It is not one of those source available licenses, or anyone can do anything they want with it
except Amazon, or you're not allowed to host it and offer it as a paid service to other
people.
So how do you have a business, I guess, is really my question here.
You're right, Corey.
We're 100% open source under Apache 2.0, I mean, the database.
So our theory on day one, I mean, of course, this was a hard question and people did ask us this. And I'll take you guys back to 2016. It was unclear, even as of 2016, if open source companies were going doing a great job. Do you really need open source to succeed? There were a lot of such questions, right? And every company, every project, every space has
to follow its own path, right? Just applying learnings. Like for example, Red Hat was open
source and that really succeeded, but there's a number of others that may or may not have succeeded,
right? So our plan back then was to tread the waters carefully in the sense we really had to
make sure open source was the business model we wanted to go for. So under the advisement from our VCs, we said, we take it slowly.
We want open source on day one.
We talk to a number of our users and customers and make sure, you know, that is indeed the path we wanted to go.
The conversations pretty clearly told us people wanted an open database that was very easy for them to understand.
Because if they are trusting their crown jewels, their most critical data, their systems of record,
this is what the business depends on, into a database, they sure as hell want to have
some control over it and some transparency as to what goes on, what's planned, what's
on the roadmap.
Look, if you don't have time, I will hire my people to go build for it.
They want it to be able to invest in the database.
So open source was absolutely non-negotiable for us.
We tried the traditional technique for a
couple of years of keeping a small portion of the features of the database itself closed. So it's
what you'd call open core. But on day one, we were pretty clear that the world was headed towards
DBaaS, database as a service, and make it really easy to consume. At least the bad patterns as well,
like, oh, if you want security, that's a paid feature. No, that is not optional.

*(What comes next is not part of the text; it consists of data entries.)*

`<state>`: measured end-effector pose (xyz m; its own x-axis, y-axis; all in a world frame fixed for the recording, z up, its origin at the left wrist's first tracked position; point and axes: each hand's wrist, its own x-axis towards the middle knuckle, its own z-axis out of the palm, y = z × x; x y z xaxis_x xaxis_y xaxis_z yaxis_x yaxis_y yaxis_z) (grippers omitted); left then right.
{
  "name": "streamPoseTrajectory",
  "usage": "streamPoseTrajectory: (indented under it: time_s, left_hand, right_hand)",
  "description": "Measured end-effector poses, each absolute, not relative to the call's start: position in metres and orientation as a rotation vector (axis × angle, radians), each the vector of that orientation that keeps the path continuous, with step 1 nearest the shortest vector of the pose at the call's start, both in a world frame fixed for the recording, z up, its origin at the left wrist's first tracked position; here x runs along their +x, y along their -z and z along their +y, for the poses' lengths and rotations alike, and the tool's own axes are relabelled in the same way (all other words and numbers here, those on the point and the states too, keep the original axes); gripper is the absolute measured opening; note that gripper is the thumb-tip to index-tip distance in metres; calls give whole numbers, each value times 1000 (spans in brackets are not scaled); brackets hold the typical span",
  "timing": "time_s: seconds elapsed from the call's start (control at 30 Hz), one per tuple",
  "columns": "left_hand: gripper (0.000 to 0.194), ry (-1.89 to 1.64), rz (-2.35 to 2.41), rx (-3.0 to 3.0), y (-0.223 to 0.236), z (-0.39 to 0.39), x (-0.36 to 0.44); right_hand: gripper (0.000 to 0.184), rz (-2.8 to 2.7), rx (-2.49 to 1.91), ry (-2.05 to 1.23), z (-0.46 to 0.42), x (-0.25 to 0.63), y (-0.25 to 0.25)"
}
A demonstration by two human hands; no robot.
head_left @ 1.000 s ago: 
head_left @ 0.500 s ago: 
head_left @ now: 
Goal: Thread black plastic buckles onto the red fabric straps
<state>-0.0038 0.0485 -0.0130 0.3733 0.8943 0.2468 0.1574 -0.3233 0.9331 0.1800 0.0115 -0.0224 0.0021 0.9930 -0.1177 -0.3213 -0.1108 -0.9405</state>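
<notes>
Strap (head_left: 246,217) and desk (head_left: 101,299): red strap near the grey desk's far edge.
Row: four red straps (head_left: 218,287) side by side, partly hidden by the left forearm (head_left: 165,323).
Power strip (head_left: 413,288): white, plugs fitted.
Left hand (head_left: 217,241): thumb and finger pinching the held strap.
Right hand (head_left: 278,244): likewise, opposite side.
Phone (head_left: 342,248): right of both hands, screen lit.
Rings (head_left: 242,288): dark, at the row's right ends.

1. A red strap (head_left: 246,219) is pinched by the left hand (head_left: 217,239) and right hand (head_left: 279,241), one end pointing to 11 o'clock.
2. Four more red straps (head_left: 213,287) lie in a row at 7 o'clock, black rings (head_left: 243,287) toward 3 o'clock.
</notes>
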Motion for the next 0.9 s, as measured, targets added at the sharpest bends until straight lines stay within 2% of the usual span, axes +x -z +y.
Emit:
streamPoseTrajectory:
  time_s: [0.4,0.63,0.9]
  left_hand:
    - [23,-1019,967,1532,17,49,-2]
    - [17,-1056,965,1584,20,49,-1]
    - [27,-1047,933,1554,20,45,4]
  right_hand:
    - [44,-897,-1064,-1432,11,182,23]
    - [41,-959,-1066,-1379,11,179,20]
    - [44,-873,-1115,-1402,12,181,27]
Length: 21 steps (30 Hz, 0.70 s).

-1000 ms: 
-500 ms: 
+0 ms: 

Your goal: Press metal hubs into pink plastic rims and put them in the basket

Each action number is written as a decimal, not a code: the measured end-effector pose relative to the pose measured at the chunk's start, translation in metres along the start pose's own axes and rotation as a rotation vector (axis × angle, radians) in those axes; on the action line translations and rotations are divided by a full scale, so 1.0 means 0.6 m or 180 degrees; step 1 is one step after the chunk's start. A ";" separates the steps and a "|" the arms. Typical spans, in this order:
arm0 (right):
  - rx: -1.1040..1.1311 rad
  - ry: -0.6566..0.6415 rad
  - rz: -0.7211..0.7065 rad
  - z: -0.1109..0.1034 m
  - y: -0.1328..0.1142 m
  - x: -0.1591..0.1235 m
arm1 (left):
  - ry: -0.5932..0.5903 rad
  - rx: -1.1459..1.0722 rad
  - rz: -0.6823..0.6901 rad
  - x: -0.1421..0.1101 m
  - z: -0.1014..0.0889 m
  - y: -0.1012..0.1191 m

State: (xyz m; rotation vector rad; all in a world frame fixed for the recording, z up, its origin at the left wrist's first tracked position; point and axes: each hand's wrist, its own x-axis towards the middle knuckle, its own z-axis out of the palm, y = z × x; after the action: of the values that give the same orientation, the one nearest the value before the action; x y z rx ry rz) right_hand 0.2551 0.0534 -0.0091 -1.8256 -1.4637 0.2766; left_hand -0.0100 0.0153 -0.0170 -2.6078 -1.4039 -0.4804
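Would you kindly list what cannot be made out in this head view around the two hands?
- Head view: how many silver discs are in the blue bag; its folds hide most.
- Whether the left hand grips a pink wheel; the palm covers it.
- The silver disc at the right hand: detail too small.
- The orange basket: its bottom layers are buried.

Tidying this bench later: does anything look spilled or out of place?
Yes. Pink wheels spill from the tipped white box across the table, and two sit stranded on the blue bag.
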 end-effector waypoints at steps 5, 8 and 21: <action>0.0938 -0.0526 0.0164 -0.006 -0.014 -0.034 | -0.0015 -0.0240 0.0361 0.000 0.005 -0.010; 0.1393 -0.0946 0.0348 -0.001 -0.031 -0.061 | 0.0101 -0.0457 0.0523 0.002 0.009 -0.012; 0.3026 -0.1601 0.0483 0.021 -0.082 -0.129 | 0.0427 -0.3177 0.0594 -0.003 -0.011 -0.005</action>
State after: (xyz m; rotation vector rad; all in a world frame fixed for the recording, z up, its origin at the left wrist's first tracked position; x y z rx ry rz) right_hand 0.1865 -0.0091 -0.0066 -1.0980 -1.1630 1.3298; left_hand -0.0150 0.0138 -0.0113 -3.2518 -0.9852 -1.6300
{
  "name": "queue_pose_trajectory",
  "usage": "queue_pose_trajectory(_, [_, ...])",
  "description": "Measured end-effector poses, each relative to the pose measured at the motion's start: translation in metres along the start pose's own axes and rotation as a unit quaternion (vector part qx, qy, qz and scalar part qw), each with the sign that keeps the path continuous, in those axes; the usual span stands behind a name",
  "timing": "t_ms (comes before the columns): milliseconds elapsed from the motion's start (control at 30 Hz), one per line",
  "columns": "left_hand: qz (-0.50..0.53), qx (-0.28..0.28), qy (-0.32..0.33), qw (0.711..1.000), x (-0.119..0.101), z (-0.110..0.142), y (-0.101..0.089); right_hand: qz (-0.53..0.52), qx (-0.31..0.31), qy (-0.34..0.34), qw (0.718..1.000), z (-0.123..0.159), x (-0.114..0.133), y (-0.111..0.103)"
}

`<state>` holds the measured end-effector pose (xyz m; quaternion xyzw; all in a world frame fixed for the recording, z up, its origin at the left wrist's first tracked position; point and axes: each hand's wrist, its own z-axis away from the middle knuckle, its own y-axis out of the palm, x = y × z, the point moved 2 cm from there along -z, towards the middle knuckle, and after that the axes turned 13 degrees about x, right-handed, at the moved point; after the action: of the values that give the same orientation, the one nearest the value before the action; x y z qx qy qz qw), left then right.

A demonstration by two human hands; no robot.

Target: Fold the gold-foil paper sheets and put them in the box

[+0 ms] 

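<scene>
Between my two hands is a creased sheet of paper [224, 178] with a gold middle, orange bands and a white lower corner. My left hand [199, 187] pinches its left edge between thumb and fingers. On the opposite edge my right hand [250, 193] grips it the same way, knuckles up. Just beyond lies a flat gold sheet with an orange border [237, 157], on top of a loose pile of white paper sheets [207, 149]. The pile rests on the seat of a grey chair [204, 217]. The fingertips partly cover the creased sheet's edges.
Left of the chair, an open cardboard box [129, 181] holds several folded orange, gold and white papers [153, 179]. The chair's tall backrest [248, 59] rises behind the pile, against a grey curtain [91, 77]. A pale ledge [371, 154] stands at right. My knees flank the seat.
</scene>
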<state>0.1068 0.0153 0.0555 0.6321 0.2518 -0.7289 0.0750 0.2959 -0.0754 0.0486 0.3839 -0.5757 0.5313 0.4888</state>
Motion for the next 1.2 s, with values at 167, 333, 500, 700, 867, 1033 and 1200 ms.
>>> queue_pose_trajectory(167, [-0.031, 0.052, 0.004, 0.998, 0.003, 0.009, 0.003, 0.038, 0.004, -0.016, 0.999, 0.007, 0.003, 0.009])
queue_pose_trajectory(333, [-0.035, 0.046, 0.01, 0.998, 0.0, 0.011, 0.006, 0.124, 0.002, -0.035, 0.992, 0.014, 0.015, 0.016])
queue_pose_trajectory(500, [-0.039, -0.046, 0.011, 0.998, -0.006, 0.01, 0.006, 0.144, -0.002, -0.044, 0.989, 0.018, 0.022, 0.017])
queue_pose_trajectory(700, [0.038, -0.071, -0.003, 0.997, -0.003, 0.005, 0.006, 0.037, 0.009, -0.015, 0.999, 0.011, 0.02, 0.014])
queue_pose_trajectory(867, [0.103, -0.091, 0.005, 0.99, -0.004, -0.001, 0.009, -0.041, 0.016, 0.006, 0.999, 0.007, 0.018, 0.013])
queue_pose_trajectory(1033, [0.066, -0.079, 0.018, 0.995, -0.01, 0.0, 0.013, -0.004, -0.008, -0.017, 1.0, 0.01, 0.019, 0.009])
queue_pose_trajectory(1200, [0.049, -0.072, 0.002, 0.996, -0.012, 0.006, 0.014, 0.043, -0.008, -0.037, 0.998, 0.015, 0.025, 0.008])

And the list then of what you can wind up adding as paid versus not gets murky. And you're
effectively fighting your community when they try and merge some of those features in. And it just
turns into a mess. Exactly. So it did for us for a couple of years. And then we said, look, we're
not doing this nonsense. We're just going to make everything open and just make it simple, right?
Because our promise to the users was we're building everything that looks like Postgres,
so it's as valuable as Postgres, and it'll work in the cloud, right?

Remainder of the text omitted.